WHAT THE TASK ASKS
Apart from the pictures, every entry below should be repeated exactly.

EXTRACTED MATERIAL
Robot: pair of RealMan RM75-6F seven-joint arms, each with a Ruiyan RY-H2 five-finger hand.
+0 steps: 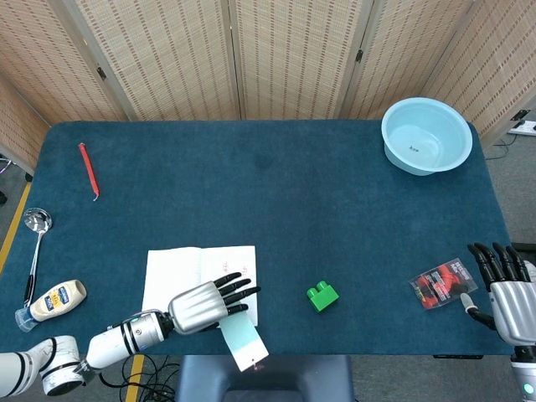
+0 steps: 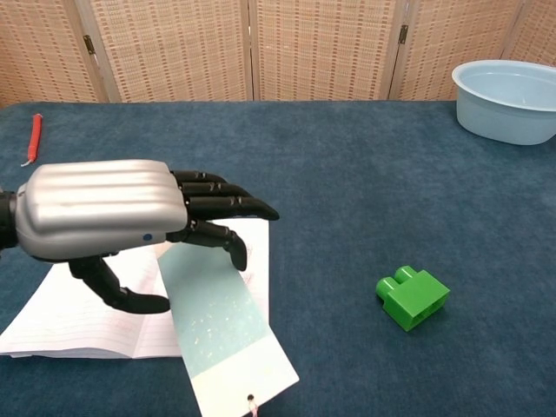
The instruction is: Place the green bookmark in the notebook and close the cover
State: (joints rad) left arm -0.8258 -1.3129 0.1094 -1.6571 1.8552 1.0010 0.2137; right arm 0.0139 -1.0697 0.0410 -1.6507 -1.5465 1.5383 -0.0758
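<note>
My left hand (image 1: 203,305) (image 2: 113,224) hovers over the near part of the open notebook (image 1: 180,270) (image 2: 61,300) and pinches the pale green bookmark (image 1: 242,342) (image 2: 224,332) between thumb and fingers. The bookmark slants down toward the table's near edge, its tassel end lowest, past the notebook's near right corner. The notebook lies open with lined white pages up; the hand hides much of its right page. My right hand (image 1: 506,285) rests at the table's right near edge, fingers apart, holding nothing.
A green toy brick (image 1: 322,296) (image 2: 412,296) sits right of the notebook. A dark snack packet (image 1: 444,283) lies by my right hand. A light blue basin (image 1: 426,135) (image 2: 506,88) stands far right. A red pen (image 1: 88,170), spoon (image 1: 35,234) and bottle (image 1: 50,302) lie at left.
</note>
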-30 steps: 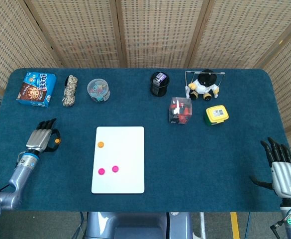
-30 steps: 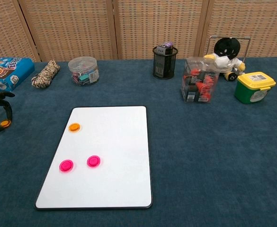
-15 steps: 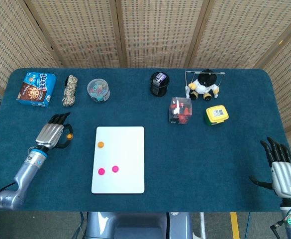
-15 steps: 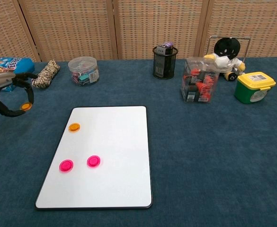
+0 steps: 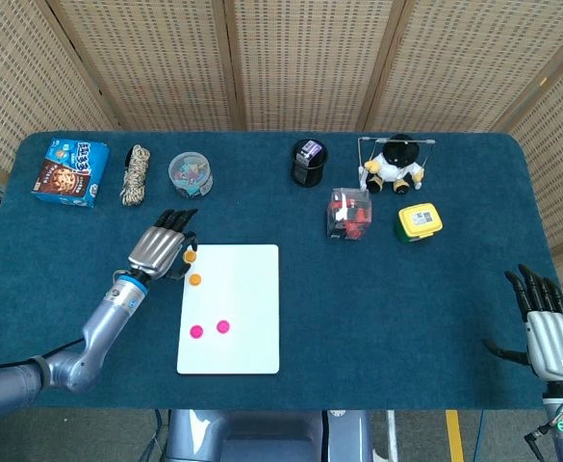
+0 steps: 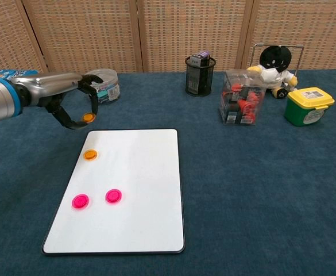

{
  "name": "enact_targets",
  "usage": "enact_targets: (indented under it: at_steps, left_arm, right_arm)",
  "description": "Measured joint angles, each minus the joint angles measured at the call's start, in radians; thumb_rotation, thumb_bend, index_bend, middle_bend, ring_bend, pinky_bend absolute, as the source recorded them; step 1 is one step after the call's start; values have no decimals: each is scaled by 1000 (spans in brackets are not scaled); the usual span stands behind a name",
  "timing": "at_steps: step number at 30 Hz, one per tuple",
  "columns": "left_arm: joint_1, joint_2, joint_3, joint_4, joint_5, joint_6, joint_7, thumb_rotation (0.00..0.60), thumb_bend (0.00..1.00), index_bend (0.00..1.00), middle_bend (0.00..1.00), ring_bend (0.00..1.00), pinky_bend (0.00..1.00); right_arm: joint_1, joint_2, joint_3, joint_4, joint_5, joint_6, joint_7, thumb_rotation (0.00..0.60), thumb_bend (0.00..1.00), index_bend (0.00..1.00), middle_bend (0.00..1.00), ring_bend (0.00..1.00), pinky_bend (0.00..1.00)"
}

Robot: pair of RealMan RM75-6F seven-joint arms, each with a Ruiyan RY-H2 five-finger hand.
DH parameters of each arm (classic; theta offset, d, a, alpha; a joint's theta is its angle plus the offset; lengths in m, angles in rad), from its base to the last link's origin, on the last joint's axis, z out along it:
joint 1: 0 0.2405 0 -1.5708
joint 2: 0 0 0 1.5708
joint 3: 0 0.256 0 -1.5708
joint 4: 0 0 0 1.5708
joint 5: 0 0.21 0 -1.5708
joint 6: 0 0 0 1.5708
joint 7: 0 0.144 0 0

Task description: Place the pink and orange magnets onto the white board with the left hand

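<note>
Left hand (image 6: 70, 103): holds a small orange magnet (image 6: 88, 117) pinched at its fingertips, the other fingers curled loosely round it; it hangs just off the whiteboard's far-left corner.
Right hand (image 5: 549, 332): fingers spread, holding nothing, at the table's near-right edge, well apart from the board; the left is plainly the nearer hand.
Whiteboard (image 6: 139, 218): flat on the blue table, long axis running near to far.
Pink magnets (image 6: 80, 201): two on the board, near-left part, side by side.
Orange magnet on board (image 6: 90, 154): far-left part, close to the left edge.
Key relation: open board surface lies at about 4 o'clock from the held magnet, just beside it; the placed orange one sits at 6 o'clock.
Judgement: a short carry inward and down should seat it.
</note>
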Motion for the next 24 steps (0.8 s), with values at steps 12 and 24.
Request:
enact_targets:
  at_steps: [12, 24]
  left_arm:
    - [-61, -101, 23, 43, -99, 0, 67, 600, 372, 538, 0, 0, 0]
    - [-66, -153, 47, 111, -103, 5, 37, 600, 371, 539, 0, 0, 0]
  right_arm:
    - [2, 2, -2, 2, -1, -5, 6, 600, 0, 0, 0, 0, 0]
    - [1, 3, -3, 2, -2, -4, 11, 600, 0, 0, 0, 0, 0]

ANSWER FOR THIS EXERCISE
Robot: pair of RealMan RM75-6F seven-joint arms, each with a Ruiyan RY-H2 five-finger hand.
+0 steps: 
+0 steps: 
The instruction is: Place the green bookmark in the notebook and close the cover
State: (joints rad) left arm -0.8258 -1.3129 0.1094 -1.6571 1.8552 1.0010 0.2137; right arm 0.0139 -1.0697 0.0410 -1.6507 -1.5465 1.5383 -0.0758
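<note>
My left hand (image 1: 203,305) (image 2: 113,224) hovers over the near part of the open notebook (image 1: 180,270) (image 2: 61,300) and pinches the pale green bookmark (image 1: 242,342) (image 2: 224,332) between thumb and fingers. The bookmark slants down toward the table's near edge, its tassel end lowest, past the notebook's near right corner. The notebook lies open with lined white pages up; the hand hides much of its right page. My right hand (image 1: 506,285) rests at the table's right near edge, fingers apart, holding nothing.
A green toy brick (image 1: 322,296) (image 2: 412,296) sits right of the notebook. A dark snack packet (image 1: 444,283) lies by my right hand. A light blue basin (image 1: 426,135) (image 2: 506,88) stands far right. A red pen (image 1: 88,170), spoon (image 1: 35,234) and bottle (image 1: 50,302) lie at left.
</note>
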-30 steps: 
-30 steps: 
-15 steps: 
-15 steps: 
+0 steps: 
+0 steps: 

{
  "name": "enact_targets",
  "usage": "enact_targets: (indented under it: at_steps, left_arm, right_arm)",
  "description": "Measured joint angles, each minus the joint angles measured at the call's start, in radians; thumb_rotation, thumb_bend, index_bend, middle_bend, ring_bend, pinky_bend absolute, as the source recorded them; step 1 is one step after the call's start; values have no decimals: each is scaled by 1000 (spans in brackets are not scaled); the usual span stands behind a name",
  "timing": "at_steps: step number at 30 Hz, one per tuple",
  "columns": "left_arm: joint_1, joint_2, joint_3, joint_4, joint_5, joint_6, joint_7, thumb_rotation (0.00..0.60), thumb_bend (0.00..1.00), index_bend (0.00..1.00), middle_bend (0.00..1.00), ring_bend (0.00..1.00), pinky_bend (0.00..1.00); right_arm: joint_1, joint_2, joint_3, joint_4, joint_5, joint_6, joint_7, thumb_rotation (0.00..0.60), thumb_bend (0.00..1.00), index_bend (0.00..1.00), middle_bend (0.00..1.00), ring_bend (0.00..1.00), pinky_bend (0.00..1.00)"
}

Robot: pair of RealMan RM75-6F seven-joint arms, each with a Ruiyan RY-H2 five-finger hand.
DH parameters of each arm (classic; theta offset, d, a, alpha; a joint's theta is its angle plus the offset; lengths in m, angles in rad), from its base to the last link's origin, on the last joint's axis, z out along it:
joint 1: 0 0.2405 0 -1.5708
joint 2: 0 0 0 1.5708
joint 3: 0 0.256 0 -1.5708
joint 4: 0 0 0 1.5708
joint 5: 0 0.21 0 -1.5708
joint 6: 0 0 0 1.5708
joint 7: 0 0.144 0 0

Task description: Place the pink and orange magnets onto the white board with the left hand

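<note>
Left hand (image 6: 70, 103): holds a small orange magnet (image 6: 88, 117) pinched at its fingertips, the other fingers curled loosely round it; it hangs just off the whiteboard's far-left corner.
Right hand (image 5: 549, 332): fingers spread, holding nothing, at the table's near-right edge, well apart from the board; the left is plainly the nearer hand.
Whiteboard (image 6: 139, 218): flat on the blue table, long axis running near to far.
Pink magnets (image 6: 80, 201): two on the board, near-left part, side by side.
Orange magnet on board (image 6: 90, 154): far-left part, close to the left edge.
Key relation: open board surface lies at about 4 o'clock from the held magnet, just beside it; the placed orange one sits at 6 o'clock.
Judgement: a short carry inward and down should seat it.
</note>
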Motion for the next 24 steps (0.8 s), with values at steps 12 and 24.
Request:
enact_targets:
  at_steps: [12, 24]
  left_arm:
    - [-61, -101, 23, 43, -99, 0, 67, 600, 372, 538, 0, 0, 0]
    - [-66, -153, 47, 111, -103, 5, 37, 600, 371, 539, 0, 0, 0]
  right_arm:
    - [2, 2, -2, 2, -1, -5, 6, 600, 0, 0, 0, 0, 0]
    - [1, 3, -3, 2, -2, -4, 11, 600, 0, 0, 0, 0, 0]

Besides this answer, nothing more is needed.